:: WHAT NEEDS TO BE DONE ::
With the images excluded, set down every line of the listing below exactly.
[Start of Attachment]
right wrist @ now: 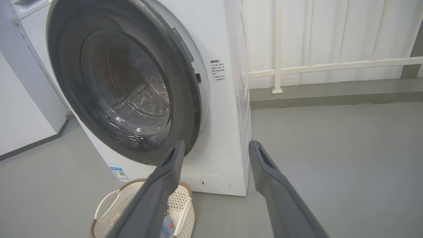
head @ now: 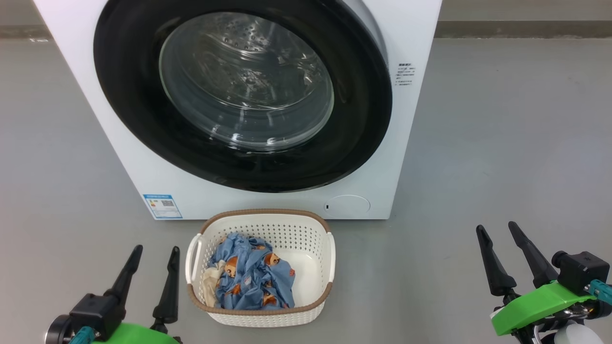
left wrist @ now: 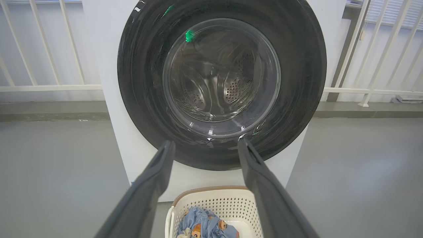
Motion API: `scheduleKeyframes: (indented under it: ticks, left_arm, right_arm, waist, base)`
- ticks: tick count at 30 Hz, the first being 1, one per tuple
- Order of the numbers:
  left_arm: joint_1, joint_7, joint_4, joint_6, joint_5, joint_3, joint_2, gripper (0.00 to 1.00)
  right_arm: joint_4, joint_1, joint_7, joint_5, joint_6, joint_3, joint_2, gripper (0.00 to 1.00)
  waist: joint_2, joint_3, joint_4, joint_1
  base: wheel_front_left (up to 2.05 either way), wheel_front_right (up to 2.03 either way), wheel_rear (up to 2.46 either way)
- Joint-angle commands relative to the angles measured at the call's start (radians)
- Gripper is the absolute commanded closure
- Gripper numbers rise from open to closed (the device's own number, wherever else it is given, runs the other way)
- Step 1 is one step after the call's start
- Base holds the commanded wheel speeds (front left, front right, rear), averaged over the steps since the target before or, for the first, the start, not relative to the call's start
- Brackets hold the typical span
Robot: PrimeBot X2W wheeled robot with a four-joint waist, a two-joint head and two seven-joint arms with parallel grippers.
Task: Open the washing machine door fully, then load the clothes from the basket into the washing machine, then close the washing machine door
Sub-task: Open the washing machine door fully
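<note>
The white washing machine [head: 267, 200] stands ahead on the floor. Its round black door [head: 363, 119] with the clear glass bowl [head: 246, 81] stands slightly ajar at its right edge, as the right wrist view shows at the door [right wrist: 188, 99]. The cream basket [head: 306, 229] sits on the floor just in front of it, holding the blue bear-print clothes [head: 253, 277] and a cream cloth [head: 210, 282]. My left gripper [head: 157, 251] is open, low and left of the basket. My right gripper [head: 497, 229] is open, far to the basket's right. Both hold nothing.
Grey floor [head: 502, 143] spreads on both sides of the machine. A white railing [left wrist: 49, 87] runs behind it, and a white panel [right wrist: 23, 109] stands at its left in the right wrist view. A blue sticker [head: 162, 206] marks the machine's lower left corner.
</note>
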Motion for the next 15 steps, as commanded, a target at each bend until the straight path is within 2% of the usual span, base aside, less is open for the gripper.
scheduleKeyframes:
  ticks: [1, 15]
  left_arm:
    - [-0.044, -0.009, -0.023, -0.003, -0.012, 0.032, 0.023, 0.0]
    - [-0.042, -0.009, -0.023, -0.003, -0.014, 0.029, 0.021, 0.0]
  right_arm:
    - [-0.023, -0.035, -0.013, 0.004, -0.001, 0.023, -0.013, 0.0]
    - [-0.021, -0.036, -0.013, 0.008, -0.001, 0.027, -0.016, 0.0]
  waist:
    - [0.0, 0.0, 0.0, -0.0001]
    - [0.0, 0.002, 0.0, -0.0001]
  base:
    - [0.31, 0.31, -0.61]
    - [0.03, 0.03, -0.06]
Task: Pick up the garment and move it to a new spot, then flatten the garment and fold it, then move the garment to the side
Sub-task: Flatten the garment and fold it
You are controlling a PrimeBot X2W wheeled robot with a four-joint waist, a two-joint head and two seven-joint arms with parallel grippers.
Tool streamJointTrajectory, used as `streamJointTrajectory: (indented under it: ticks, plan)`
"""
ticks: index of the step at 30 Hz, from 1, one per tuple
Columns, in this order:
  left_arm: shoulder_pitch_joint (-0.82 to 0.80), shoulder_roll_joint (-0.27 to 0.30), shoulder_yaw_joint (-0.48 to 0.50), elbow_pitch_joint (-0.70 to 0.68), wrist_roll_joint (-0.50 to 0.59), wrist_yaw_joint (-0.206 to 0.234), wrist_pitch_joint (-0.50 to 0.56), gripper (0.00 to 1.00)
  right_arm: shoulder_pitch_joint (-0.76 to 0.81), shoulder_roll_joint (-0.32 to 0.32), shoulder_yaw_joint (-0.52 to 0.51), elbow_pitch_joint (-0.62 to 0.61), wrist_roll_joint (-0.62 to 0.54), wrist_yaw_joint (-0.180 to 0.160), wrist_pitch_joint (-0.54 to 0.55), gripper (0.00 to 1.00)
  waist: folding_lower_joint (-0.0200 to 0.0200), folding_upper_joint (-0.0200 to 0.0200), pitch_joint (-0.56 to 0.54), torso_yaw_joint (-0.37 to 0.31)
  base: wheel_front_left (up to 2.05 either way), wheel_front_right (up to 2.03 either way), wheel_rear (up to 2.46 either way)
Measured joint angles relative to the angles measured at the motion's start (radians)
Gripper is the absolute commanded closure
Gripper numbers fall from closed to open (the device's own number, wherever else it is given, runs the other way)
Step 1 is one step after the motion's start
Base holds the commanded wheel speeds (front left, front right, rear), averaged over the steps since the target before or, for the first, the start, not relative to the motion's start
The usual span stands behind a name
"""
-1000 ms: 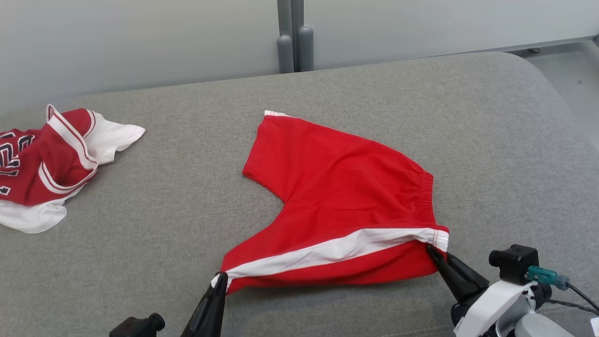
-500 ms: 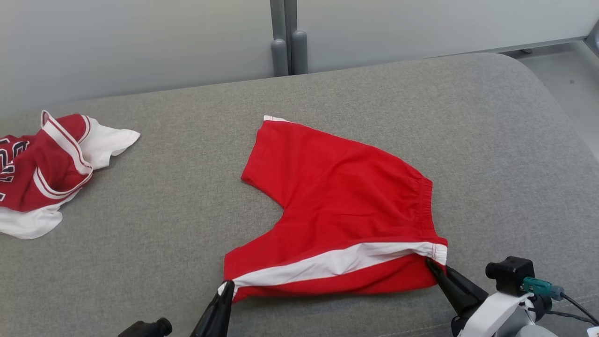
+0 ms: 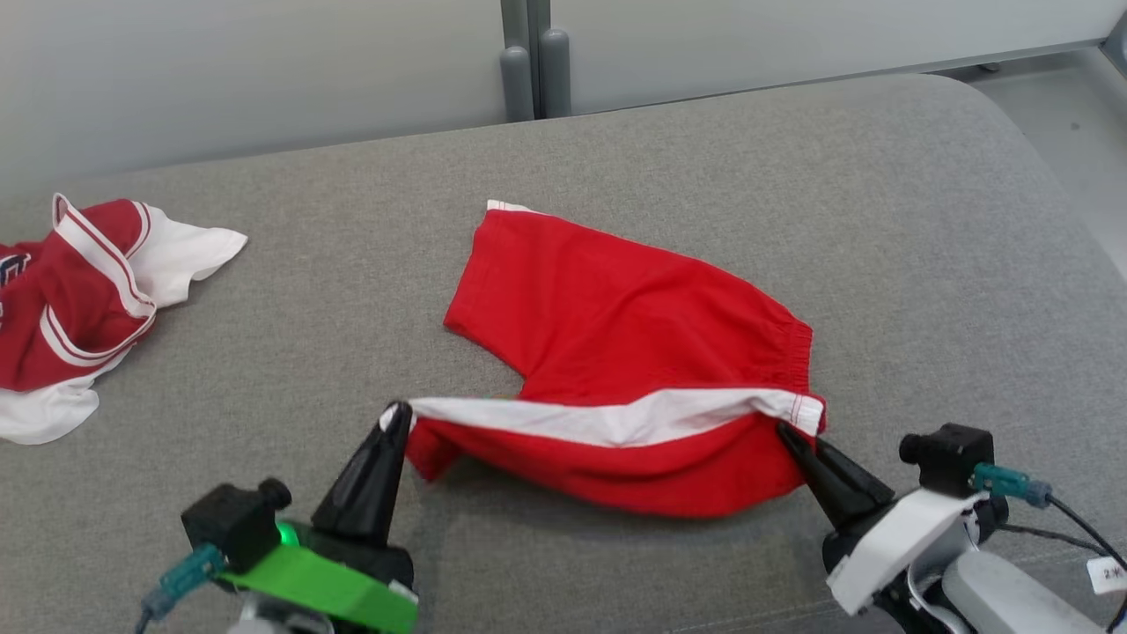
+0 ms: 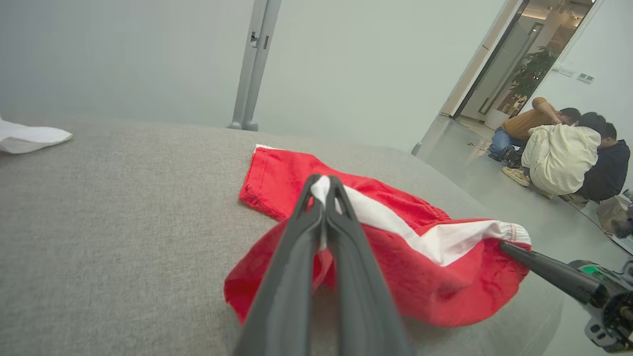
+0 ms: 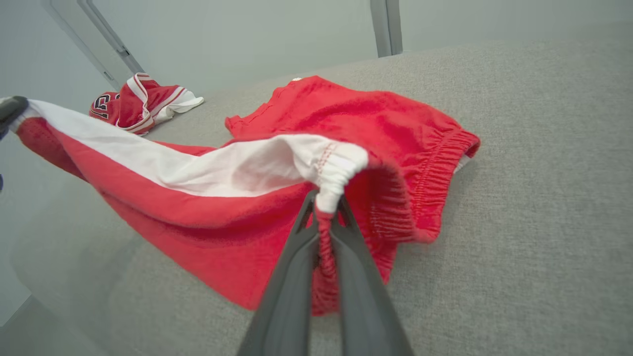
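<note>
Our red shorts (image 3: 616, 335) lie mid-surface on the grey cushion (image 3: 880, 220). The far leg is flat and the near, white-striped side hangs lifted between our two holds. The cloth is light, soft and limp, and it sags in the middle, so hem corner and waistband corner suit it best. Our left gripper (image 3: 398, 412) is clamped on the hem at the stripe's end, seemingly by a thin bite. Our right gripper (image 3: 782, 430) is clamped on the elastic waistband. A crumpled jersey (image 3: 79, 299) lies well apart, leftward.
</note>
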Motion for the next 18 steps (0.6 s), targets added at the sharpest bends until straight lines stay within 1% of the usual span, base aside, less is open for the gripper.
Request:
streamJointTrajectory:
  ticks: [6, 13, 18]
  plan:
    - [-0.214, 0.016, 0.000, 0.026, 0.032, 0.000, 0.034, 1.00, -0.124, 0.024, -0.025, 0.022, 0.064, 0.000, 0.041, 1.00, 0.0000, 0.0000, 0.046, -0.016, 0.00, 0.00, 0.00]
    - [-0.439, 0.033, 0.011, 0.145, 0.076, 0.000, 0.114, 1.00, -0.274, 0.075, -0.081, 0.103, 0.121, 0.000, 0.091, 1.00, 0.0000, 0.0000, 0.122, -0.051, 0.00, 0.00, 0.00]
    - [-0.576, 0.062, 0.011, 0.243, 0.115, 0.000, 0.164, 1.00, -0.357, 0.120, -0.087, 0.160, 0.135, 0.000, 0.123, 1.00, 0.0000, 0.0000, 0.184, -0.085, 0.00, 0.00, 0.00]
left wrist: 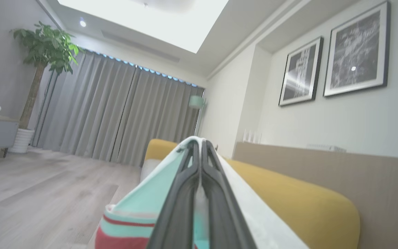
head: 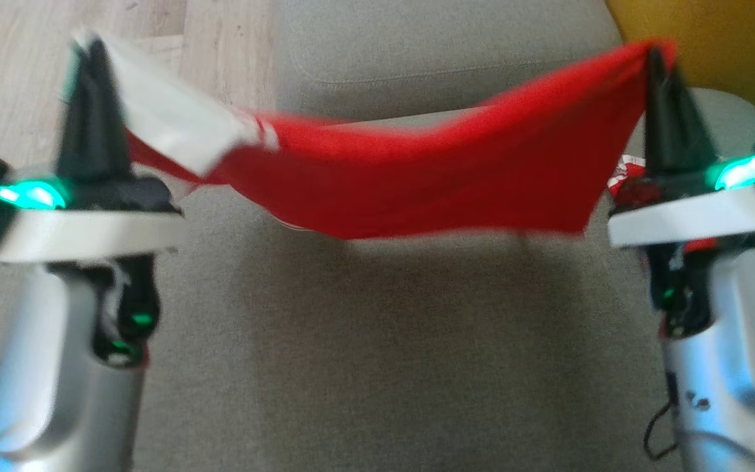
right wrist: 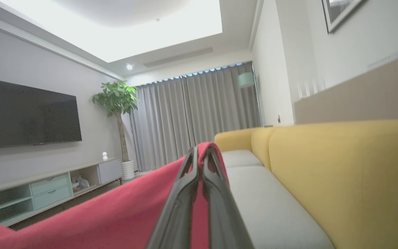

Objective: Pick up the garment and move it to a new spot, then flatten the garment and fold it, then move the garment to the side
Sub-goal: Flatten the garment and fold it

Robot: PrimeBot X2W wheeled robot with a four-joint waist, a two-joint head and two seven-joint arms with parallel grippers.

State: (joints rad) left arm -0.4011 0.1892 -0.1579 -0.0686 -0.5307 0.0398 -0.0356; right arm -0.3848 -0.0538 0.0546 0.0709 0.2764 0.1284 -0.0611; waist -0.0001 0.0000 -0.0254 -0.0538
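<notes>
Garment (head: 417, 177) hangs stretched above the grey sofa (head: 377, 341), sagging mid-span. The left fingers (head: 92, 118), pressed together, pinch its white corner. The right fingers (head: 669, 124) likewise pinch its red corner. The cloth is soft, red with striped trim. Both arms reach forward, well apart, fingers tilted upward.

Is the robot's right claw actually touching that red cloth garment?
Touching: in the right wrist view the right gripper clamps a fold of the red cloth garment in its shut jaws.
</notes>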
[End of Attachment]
:: RESULT OF THE TASK ::
right wrist @ now: 
head @ now: 
left wrist @ now: 
Motion API: `scheduleKeyframes: (indented under it: ticks, left_arm, right_arm, waist, base)`
- ticks: tick count at 30 Hz, the first being 1, one per tuple
- Order of the numbers:
  left_arm: joint_1, joint_7, joint_4, joint_6, joint_5, joint_3, joint_2, gripper (0.00 to 1.00)
  right_arm: joint_4, joint_1, joint_7, joint_5, joint_6, joint_3, joint_2, gripper (0.00 to 1.00)
  waist: joint_2, joint_3, joint_4, joint_1
  base: wheel_front_left (up to 2.05 either way), wheel_front_right (up to 2.03 either way), wheel_rear (up to 2.46 either way)
- Joint-angle commands relative to the angles measured at the call's start (radians)
- Gripper is the absolute commanded closure
- Gripper numbers rise from open to closed (the device's own number, wherever else it is given, runs the other way)
- Step 1 is one step after the call's start
- Base holds the commanded wheel speeds (front left, front right, rear), averaged over the steps since the target before or, for the first, the start, not relative to the call's start
- Brackets hold the typical span
Robot: PrimeBot X2W wheeled robot with a four-joint waist, a two-joint head and two seven-joint arms with parallel grippers.
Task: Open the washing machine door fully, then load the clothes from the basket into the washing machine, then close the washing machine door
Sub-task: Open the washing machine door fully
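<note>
The white washing machine [head: 267, 200] stands ahead on the floor. Its round black door [head: 363, 119] with the clear glass bowl [head: 246, 81] stands slightly ajar at its right edge, as the right wrist view shows at the door [right wrist: 188, 99]. The cream basket [head: 306, 229] sits on the floor just in front of it, holding the blue bear-print clothes [head: 253, 277] and a cream cloth [head: 210, 282]. My left gripper [head: 157, 251] is open, low and left of the basket. My right gripper [head: 497, 229] is open, far to the basket's right. Both hold nothing.
Grey floor [head: 502, 143] spreads on both sides of the machine. A white railing [left wrist: 49, 87] runs behind it, and a white panel [right wrist: 23, 109] stands at its left in the right wrist view. A blue sticker [head: 162, 206] marks the machine's lower left corner.
</note>
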Motion for the next 15 steps, as commanded, a target at each bend until the straight path is within 2% of the usual span, base aside, less is open for the gripper.
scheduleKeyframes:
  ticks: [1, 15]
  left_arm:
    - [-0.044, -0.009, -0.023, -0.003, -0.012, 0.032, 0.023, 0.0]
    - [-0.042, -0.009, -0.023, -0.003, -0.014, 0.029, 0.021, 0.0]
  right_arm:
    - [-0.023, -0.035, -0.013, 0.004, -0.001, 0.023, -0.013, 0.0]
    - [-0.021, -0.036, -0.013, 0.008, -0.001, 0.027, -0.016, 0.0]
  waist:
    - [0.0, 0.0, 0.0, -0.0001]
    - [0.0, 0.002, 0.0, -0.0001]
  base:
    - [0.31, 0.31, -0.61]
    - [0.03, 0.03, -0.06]
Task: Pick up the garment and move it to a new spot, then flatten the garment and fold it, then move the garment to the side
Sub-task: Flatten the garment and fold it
You are controlling a PrimeBot X2W wheeled robot with a four-joint waist, a two-joint head and two seven-joint arms with parallel grippers.
Tool streamJointTrajectory, used as `streamJointTrajectory: (indented under it: ticks, plan)`
"""
ticks: index of the step at 30 Hz, from 1, one per tuple
Columns, in this order:
  left_arm: shoulder_pitch_joint (-0.82 to 0.80), shoulder_roll_joint (-0.27 to 0.30), shoulder_yaw_joint (-0.48 to 0.50), elbow_pitch_joint (-0.70 to 0.68), wrist_roll_joint (-0.50 to 0.59), wrist_yaw_joint (-0.206 to 0.234), wrist_pitch_joint (-0.50 to 0.56), gripper (0.00 to 1.00)
  right_arm: shoulder_pitch_joint (-0.76 to 0.81), shoulder_roll_joint (-0.32 to 0.32), shoulder_yaw_joint (-0.52 to 0.51), elbow_pitch_joint (-0.62 to 0.61), wrist_roll_joint (-0.62 to 0.54), wrist_yaw_joint (-0.180 to 0.160), wrist_pitch_joint (-0.54 to 0.55), gripper (0.00 to 1.00)
  waist: folding_lower_joint (-0.0200 to 0.0200), folding_upper_joint (-0.0200 to 0.0200), pitch_joint (-0.56 to 0.54), torso_yaw_joint (-0.37 to 0.31)
  base: wheel_front_left (up to 2.05 either way), wheel_front_right (up to 2.03 either way), wheel_rear (up to 2.46 either way)
Measured joint angles relative to the angles measured at the motion's start (radians)
Gripper is the absolute commanded closure
Gripper numbers fall from closed to open (the device's own number, wherever else it is given, runs the other way)
Step 1 is one step after the motion's start
Base holds the commanded wheel speeds (front left, front right, rear), averaged over the steps since the target before or, for the first, the start, not relative to the motion's start
The usual span stands behind a name
"""
-1000 ms: 
-500 ms: 
+0 ms: 
+0 ms: 
+0 ms: 
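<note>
Our red shorts (image 3: 616, 335) lie mid-surface on the grey cushion (image 3: 880, 220). The far leg is flat and the near, white-striped side hangs lifted between our two holds. The cloth is light, soft and limp, and it sags in the middle, so hem corner and waistband corner suit it best. Our left gripper (image 3: 398, 412) is clamped on the hem at the stripe's end, seemingly by a thin bite. Our right gripper (image 3: 782, 430) is clamped on the elastic waistband. A crumpled jersey (image 3: 79, 299) lies well apart, leftward.
</note>
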Motion for the next 18 steps (0.6 s), targets added at the sharpest bends until straight lines stay within 1% of the usual span, base aside, less is open for the gripper.
Request:
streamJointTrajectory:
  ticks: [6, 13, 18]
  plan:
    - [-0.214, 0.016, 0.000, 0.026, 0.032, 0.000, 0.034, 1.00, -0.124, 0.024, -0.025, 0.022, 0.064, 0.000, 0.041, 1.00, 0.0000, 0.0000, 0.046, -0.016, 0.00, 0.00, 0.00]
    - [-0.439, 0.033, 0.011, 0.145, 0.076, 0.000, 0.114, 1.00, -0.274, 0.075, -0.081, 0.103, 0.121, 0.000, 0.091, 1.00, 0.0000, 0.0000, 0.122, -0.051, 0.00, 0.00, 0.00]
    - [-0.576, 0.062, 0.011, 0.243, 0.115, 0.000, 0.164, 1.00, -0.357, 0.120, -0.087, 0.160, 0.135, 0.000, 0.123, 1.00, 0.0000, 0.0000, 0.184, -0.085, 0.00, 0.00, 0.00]
left wrist: 
head: 
right wrist: 

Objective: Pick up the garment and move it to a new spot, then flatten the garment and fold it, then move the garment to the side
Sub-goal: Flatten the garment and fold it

Robot: PrimeBot X2W wheeled robot with a four-joint waist, a two-joint head and two seven-joint arms with parallel grippers.

State: (joints rad) left arm -0.4011 0.1892 -0.1579 -0.0686 -0.5307 0.0398 -0.0356; right arm -0.3848 -0.0538 0.0546 0.0709 0.2764 0.1284 -0.0611; waist -0.0001 0.0000 -0.0254 -0.0538
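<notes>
Garment (head: 417, 177) hangs stretched above the grey sofa (head: 377, 341), sagging mid-span. The left fingers (head: 92, 118), pressed together, pinch its white corner. The right fingers (head: 669, 124) likewise pinch its red corner. The cloth is soft, red with striped trim. Both arms reach forward, well apart, fingers tilted upward.

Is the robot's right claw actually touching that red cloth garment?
Touching: in the right wrist view the right gripper clamps a fold of the red cloth garment in its shut jaws.
</notes>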

This output has been written out in full.